Those tech journalists blessed by Apple to have received review units of the iPhone 3G S have just released their reviews of the updated smart phone, available to mere mortals on Friday. What's the verdict? Read on!
First, a recap: The new iPhone was announced June 8 at Apple's Worldwide Developers' Conference in San Francisco. It promised faster processing, larger storage capacity, video recording, voice control, a better still camera, better battery life, and an improved fingerprint-resistant screen.
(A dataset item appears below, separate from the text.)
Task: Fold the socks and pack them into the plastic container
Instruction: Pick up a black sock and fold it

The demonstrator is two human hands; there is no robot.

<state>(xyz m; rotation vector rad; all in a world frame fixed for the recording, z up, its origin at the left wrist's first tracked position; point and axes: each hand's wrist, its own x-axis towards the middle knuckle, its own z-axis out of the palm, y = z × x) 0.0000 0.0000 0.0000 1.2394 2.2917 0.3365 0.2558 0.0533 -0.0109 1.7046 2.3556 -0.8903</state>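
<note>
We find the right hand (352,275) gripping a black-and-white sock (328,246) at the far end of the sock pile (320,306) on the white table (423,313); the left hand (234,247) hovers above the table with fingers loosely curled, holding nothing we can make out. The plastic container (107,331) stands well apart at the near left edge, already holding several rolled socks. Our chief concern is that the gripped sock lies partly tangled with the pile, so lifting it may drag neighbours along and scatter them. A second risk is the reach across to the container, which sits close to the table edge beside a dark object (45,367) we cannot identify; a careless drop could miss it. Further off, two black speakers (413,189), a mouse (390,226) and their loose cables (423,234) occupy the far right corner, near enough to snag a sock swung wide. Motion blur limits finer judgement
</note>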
Here's how the 3G S stacks up.
On my 3G iPhone, I usually could make it through the day, but it was often a close call, with the battery indicator winding up in the red. By contrast, the new model did much better, never hitting the red zone and rarely requiring interim charging at the office or in the car, even though, because I was testing it, I was pounding it much harder than usual, making more voice calls, playing lots of videos and music, trying numerous apps, constantly downloading email from two accounts, and syncing two calendars over the air. – Walt Mossberg for the Wall Street Journal
Safari, Email, Camera all load noticeably faster than on the iPhone 3G (both running 3.0 software). Even booting the phone takes about half the time. Apps with long load times, like Sims 3, Oregon Trail or Metal Gear Touch all show how much faster you get up and running on the new device. Seriously, everything is faster. It's exactly the same experience as switching from a two- or three-year-old computer to something brand new. Your apps all look the same, but they load and run much more smoothly. Even if you're doing the same things on both machines, the new machine is that much better to work on. – Jason Chen for Gizmodo
It’s the real deal: sharp, smooth, 30 frames a second. Once again, it’s not quite what you’d get from a proper digital camera or a Flip camcorder—it tends to “blow out” the bright areas — but it’s darned close. You can’t beat the capacity, either; in theory, the 32-gig iPhone can capture 17 hours of video — just enough for the elementary-school talent show.With a fingertip, you can trim the ends of a captured video and then upload it to YouTube or MobileMe, right from the phone. (That part, it does much better than a digital camera.) – David Pogue for The New York Times
In our tests, the voice dialing performed well. When using names, it understood us accurately most of the time. It made occasional mistakes--for example, it wanted to call "Siemens" instead of "Stephen"--but that's hardly unusual for a voice dialer. Voice Control performed better when using only numbers. We didn't have to speak loudly, except in noisy environments, but it was capable of filtering out most background noise. – Kent German for CNET
The company has changed the treatment on the surface of the touchscreen, utilizing an oleophobic coating -- essentially a protectant that's highly resistant to fingerprint smudging. For those of you constantly wiping burger grease, WD40, and various other toxic materials from your iPhone, this will come as a tremendous little perk. The most surprising thing about the tech is that it actually does what the company says it will: namely, it resists new smudges and wipes almost entirely clean with a single swipe on a pant leg. This wasn't exactly the most pressing issue we had with the phone, but it's nice to know that Apple is innovating in the dirty screen space. – Joshua Topolsky for Engadget
The upgraded iPhone will sell for a subsidized $199 or $299, depending on capacity, for new customers and those eligible for a standard upgrade through AT&T. Current iPhone owners not eligible for an upgrade must pay a $218 premium if they want the new hardware. New today, though, is word that, despite earlier reports, if you're eligible for an upgrade in July, August, or September, AT&T's letting you do so at the fully subsidized $199 or $299 price. AT&T customers can find out where they stand at AT&T.com/iphone.
iPhone OS 3.0
Of course, as any iPhone fan will tell you, the new hardware isn't the only thing to be excited about this week. Thursday saw the release of the iPhone 3.0 operating system. Enhancements include the long-awaited cut, copy, and paste functions; phone-wide search; turn-by-turn GPS navigation; voice dialing; and two promised-but-unavailable-in-the-US features: tethering and MMS support. Expect those later this summer, AT&T says.
One maligned feature that did arrive, though, was streaming live video. MLB.com's $9.99 At Bat app streams professional baseball games live to iPhones and iPod touches, and, unlike other steaming video apps, is reported to be able to do so over AT&T's 3G network. For now just a few games a day are available, but the league intends to roll out support for all games as the season progresses. A word of caution to those who would try to watch their hometown team through the app: broadcast rights limit availability to "out-of-market" games. So, no dice for fans planning on catching the first inning on their phones on the way to the stadium.